The immediate question was, why 49 digits? That led us to create a (not entirely successful) program that allows us to choose how many digits of π to use to generate a loop-de-loop. Of course, this quickly led to a second extension: what about other irrationals? For now, our code will let you choose whether to use π or e as the reference. The code is here.
Playing around with these a little, we came up with another extension. Instead of a single loop-de-loop, consider a family of loops-de-loop {Fn(α)} where the n-th element of our family is the loop-de-loop generated by the 2n+1 terms of the decimal expansion of α. Here are our questions about these families:
- If An(α) is the area bounded by the loop-de-loop Fn(α), is the sequence An(α) bounded?
- Does the sequence An converge?
- Does the answer to either 1 or 2 depend on α?
- If there are α for which the area isn't bounded, does it grow with some power of n? Does that power depend on α?
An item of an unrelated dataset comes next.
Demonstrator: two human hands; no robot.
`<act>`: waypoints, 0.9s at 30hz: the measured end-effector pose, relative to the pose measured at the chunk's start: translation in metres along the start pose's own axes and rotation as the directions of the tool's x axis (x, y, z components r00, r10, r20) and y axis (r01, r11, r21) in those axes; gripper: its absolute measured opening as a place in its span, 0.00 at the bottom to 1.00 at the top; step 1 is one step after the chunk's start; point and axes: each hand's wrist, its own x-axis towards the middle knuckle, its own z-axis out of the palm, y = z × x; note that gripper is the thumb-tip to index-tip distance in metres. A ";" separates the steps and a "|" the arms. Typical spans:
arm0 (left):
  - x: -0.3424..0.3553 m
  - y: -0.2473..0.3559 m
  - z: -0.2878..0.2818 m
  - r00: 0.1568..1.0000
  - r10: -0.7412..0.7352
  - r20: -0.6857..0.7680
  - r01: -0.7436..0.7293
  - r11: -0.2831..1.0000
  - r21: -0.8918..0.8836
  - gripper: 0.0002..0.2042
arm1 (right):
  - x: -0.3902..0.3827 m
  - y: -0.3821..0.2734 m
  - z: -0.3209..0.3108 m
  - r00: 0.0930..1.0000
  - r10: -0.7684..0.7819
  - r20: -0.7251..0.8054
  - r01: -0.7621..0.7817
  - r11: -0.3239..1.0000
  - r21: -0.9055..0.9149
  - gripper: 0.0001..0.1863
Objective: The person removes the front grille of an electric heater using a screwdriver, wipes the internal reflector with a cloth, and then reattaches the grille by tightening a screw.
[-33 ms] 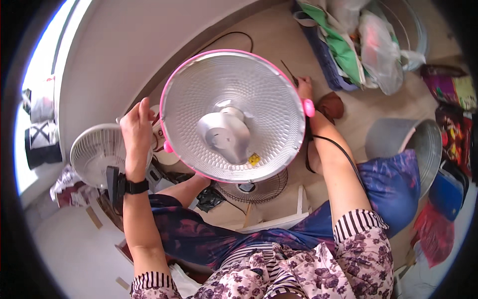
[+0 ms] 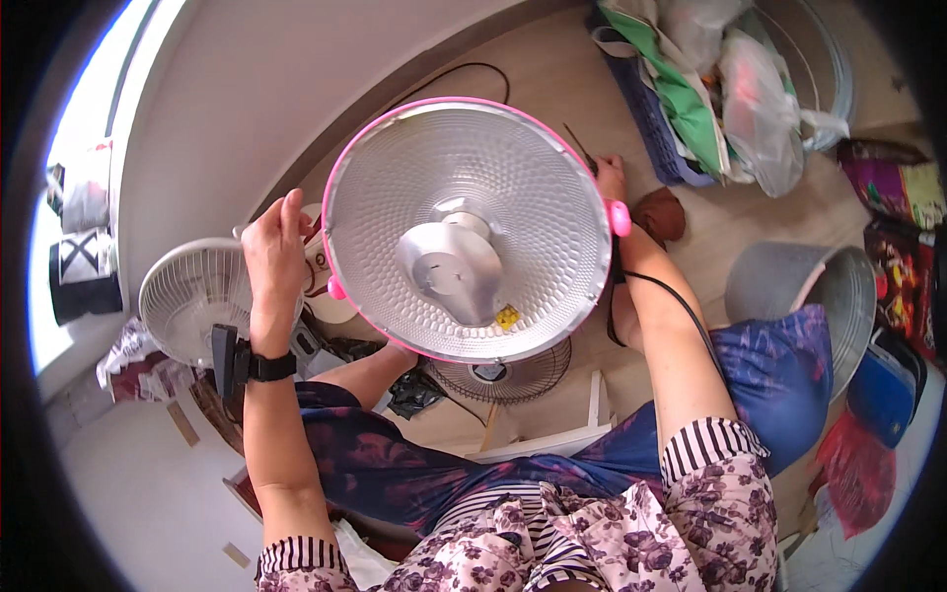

- We have similar questions about the perimeters of the family.
Take us to another world
One last idea was to think about drawing on a surface that isn't a flat plane. In order of interest:
- sphere: my idea is to show the stereographic projection of the motion on a sphere. This doesn't seem too hard. Someone with stronger coding skills might have fun making a version that shows the loop appearing on the sphere itself.
- disc model of hyperbolic geometry: our intuition is that this could look cool
- torus: should be easy to write a program for this, but intuition is that it won't be all that interesting.
- Klein bottle and Möbius strip: like the torus, not too hard, but we guess this won't look very exciting.
By the way
Go back and watch the Vi Hart video again (the link, for your convenience) and make sure to play those doodle games and think about all the connections. It has to be one of the coolest things ever and is well worth taking the time to appreciate it.